= PROMPT =
Copy out the listing in full, exactly as written, but not its pictures.

= DATA EXTRACT =
● ● ●
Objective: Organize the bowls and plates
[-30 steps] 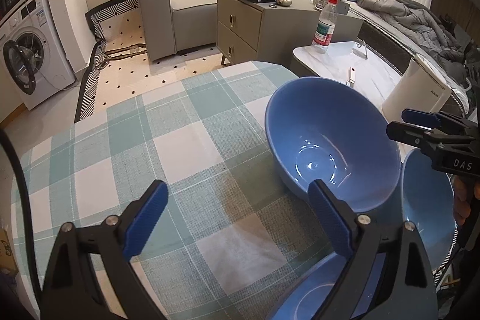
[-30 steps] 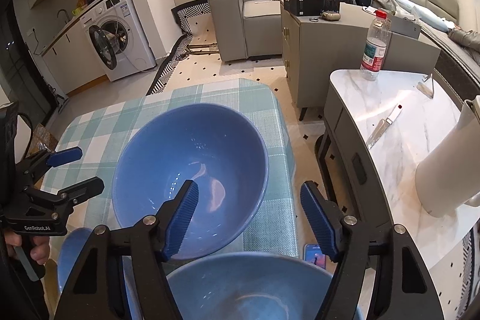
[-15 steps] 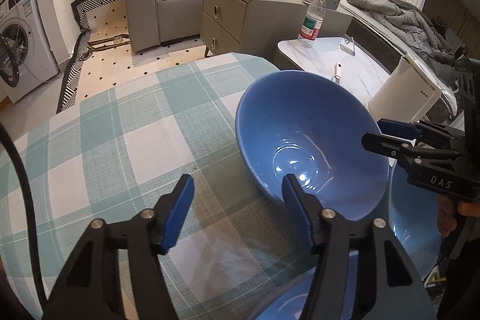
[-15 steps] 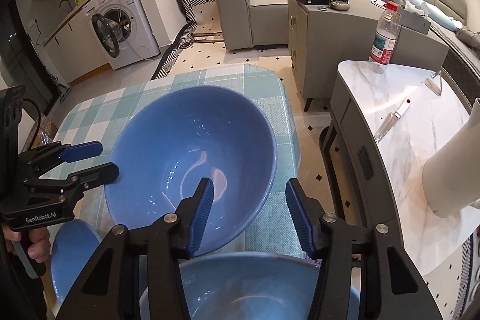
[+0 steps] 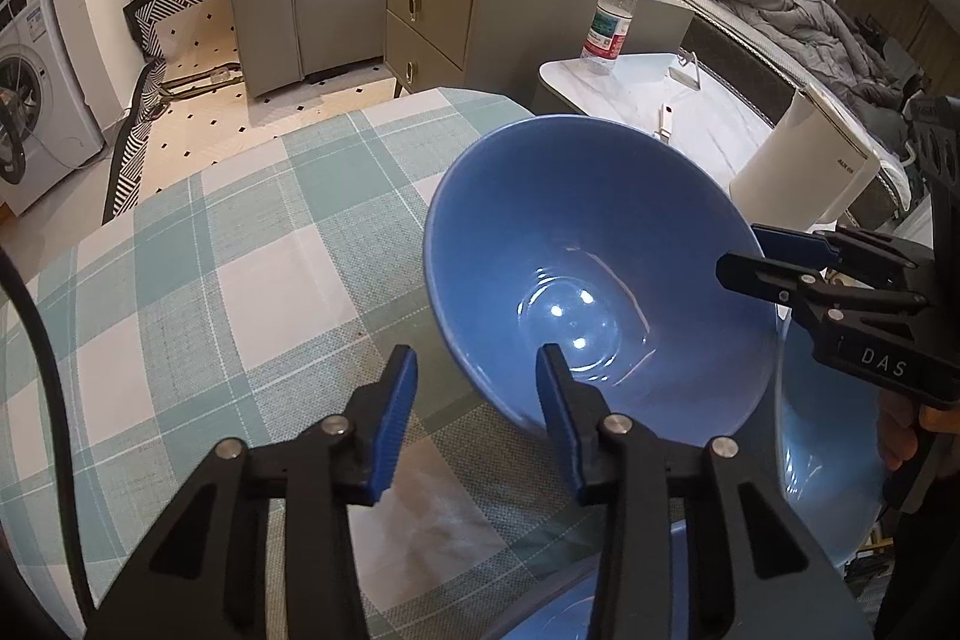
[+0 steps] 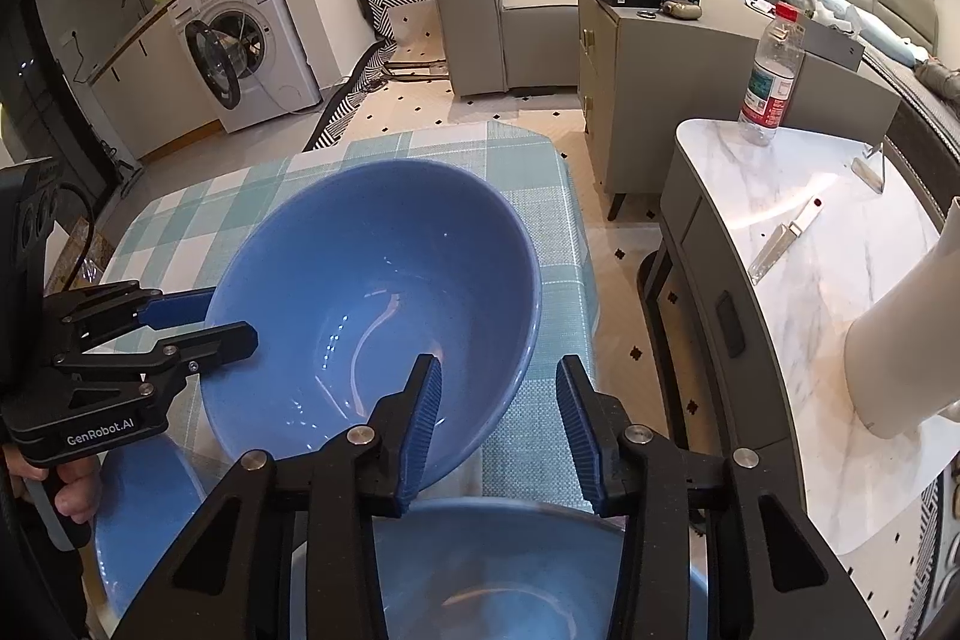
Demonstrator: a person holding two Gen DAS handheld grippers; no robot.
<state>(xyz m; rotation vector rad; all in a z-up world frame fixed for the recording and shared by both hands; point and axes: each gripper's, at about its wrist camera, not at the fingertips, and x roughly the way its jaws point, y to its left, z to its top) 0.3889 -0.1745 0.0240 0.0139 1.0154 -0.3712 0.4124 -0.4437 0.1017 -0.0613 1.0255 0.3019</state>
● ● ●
= EXERCISE RESPONSE =
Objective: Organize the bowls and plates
[-30 steps] 
[-30 steps] 
[-15 steps] 
[-15 steps] 
[+0 steps] 
[+0 steps] 
Demonstrator: a person holding two Gen DAS handheld grippers; no robot.
<state>(xyz m; rotation vector rad; all in a z-up world frame fixed for the recording and shared by both hands; point and axes: each gripper's, at about its wrist camera, not at the fingertips, and x roughly the way its jaws point, y to its left, z to its top) 0.3889 -0.1745 0.0240 0.0139 1.0154 -0.3712 0.4124 -0.4437 0.1017 -0.0613 1.0255 0.3019</state>

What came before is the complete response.